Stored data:

*** Block opens ***

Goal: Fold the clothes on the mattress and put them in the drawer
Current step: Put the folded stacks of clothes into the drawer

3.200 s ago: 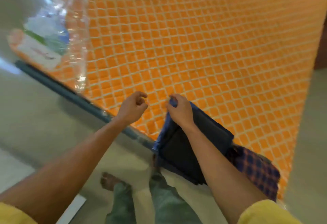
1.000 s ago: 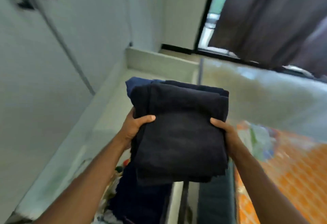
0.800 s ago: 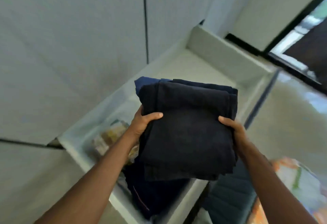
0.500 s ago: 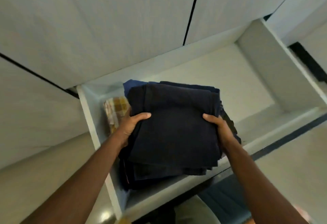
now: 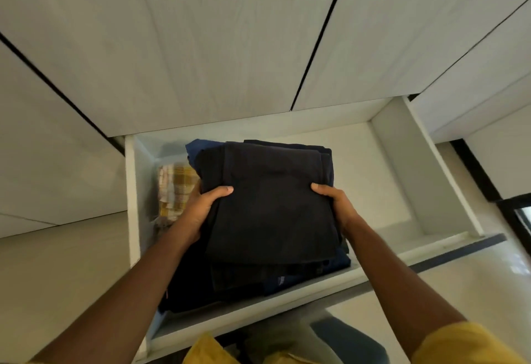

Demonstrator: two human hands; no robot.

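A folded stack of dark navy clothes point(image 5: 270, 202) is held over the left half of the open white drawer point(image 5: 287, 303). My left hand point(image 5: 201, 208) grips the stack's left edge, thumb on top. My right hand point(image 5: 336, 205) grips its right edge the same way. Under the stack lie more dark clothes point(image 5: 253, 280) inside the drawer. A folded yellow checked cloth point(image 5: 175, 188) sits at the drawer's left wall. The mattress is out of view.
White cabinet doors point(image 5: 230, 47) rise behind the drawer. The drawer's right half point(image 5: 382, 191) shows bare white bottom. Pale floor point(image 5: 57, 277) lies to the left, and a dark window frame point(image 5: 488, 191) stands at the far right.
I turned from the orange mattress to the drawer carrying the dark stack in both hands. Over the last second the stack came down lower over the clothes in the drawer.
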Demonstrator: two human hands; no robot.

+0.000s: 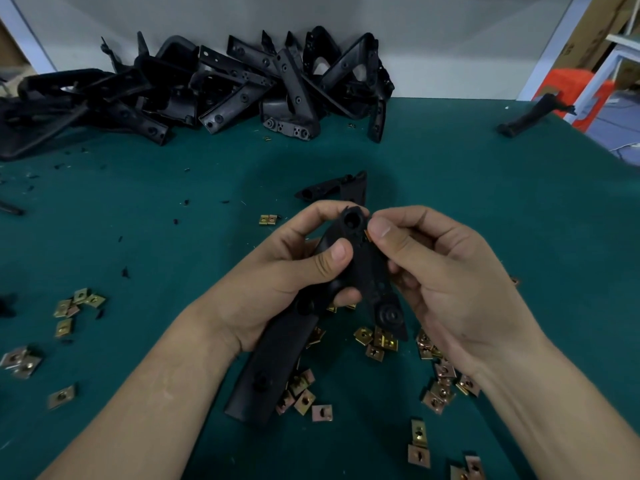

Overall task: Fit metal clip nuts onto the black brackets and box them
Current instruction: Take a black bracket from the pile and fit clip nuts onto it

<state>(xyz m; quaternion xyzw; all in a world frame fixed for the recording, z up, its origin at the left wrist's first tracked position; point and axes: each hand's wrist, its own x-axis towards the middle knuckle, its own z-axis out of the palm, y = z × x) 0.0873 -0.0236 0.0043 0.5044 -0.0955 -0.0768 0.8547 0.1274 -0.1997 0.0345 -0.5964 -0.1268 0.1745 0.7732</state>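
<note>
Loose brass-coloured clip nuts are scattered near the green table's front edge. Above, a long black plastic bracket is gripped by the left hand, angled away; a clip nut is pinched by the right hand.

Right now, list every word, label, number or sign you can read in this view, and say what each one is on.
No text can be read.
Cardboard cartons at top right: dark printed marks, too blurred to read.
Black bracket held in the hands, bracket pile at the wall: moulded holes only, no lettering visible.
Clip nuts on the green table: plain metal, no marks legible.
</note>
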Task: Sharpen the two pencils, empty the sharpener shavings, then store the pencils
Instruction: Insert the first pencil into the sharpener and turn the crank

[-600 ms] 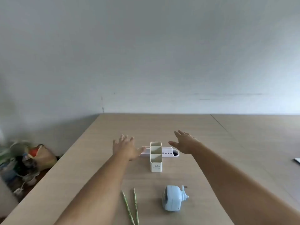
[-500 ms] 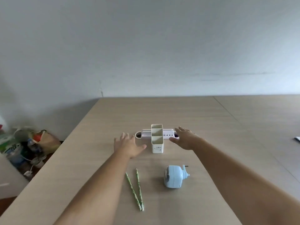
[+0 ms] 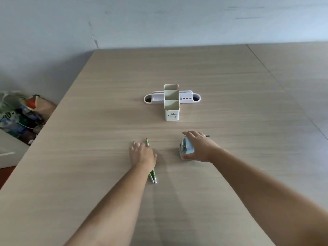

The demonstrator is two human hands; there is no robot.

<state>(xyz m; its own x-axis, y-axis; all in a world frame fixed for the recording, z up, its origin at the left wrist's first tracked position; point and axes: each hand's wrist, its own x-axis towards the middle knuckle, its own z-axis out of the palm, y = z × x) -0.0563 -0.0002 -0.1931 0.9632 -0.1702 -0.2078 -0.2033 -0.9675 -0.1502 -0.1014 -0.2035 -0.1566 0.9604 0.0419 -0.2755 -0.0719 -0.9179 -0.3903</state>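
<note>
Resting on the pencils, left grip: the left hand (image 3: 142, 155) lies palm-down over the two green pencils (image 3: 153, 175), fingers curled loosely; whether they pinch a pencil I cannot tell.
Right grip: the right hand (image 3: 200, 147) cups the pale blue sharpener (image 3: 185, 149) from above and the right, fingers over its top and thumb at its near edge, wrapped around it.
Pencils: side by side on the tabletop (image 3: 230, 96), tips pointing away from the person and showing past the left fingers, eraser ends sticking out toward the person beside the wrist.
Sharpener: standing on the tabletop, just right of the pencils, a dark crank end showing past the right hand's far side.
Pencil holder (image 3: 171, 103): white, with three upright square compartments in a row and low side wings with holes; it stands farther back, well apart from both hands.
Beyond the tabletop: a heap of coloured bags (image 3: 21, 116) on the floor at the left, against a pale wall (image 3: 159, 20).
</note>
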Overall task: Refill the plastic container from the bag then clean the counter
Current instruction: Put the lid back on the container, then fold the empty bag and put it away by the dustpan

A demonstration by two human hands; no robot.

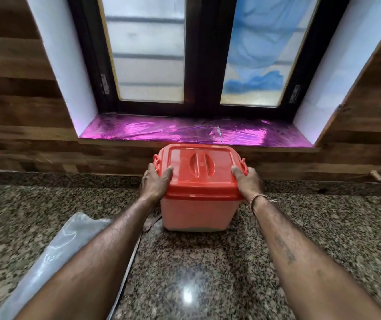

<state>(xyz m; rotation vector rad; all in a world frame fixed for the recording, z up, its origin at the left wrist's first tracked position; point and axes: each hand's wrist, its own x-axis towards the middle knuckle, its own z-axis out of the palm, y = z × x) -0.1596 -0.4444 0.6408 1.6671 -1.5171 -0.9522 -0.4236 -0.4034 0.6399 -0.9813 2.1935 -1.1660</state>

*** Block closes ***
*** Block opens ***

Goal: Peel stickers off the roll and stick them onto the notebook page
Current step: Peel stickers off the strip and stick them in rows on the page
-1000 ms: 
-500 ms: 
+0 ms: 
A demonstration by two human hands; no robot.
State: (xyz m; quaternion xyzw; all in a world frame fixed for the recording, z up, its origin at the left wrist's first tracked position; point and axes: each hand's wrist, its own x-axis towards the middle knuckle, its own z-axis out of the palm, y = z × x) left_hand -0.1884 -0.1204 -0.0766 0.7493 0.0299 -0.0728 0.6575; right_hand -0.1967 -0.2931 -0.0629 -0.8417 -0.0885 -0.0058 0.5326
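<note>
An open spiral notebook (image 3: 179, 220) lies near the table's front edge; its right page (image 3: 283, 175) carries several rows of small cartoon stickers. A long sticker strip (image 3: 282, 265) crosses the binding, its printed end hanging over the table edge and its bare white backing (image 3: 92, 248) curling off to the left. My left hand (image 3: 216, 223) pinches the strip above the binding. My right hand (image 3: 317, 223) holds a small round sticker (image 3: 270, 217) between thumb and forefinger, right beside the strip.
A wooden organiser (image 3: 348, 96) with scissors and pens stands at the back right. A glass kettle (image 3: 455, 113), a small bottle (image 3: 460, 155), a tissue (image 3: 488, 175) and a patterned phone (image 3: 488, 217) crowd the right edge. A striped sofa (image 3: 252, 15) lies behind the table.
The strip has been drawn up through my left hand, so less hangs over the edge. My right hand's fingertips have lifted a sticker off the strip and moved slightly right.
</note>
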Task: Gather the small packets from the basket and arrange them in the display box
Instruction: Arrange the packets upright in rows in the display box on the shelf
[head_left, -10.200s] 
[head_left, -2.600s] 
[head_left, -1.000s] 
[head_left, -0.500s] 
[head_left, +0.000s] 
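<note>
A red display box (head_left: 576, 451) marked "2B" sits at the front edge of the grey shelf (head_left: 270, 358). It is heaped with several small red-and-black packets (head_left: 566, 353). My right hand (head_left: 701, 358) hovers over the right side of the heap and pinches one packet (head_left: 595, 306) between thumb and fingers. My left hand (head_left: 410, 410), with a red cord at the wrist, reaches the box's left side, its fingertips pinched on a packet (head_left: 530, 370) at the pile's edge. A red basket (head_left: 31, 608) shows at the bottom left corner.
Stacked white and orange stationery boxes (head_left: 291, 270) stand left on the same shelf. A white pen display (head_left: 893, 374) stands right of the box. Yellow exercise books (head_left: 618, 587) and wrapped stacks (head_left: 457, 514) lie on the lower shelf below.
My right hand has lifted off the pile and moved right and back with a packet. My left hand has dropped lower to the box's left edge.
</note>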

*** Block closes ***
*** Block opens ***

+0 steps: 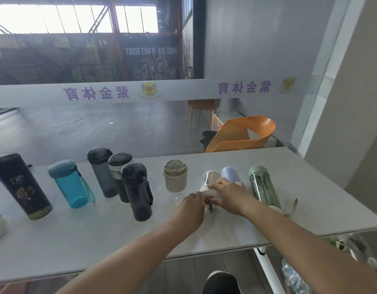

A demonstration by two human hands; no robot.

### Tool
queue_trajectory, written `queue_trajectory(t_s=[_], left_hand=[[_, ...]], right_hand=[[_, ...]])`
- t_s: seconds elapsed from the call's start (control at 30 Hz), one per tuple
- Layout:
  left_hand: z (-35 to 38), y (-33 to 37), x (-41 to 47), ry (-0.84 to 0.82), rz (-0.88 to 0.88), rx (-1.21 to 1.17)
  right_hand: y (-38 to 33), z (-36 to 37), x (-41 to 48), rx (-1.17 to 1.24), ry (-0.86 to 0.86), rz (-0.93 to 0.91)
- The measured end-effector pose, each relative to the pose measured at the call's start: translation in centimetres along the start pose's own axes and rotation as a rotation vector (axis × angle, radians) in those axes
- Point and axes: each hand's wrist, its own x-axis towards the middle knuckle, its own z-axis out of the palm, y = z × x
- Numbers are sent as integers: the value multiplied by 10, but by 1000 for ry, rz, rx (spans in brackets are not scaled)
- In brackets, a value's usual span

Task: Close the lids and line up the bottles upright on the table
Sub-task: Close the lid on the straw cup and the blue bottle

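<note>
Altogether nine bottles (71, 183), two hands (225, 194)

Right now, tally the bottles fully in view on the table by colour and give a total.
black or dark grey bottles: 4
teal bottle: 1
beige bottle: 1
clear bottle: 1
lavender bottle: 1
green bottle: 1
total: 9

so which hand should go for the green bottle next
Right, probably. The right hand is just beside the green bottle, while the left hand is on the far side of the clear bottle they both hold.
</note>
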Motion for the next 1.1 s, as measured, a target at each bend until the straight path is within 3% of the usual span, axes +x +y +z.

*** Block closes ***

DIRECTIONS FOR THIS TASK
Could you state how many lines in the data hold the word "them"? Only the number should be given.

RESULT OF THE EXERCISE
5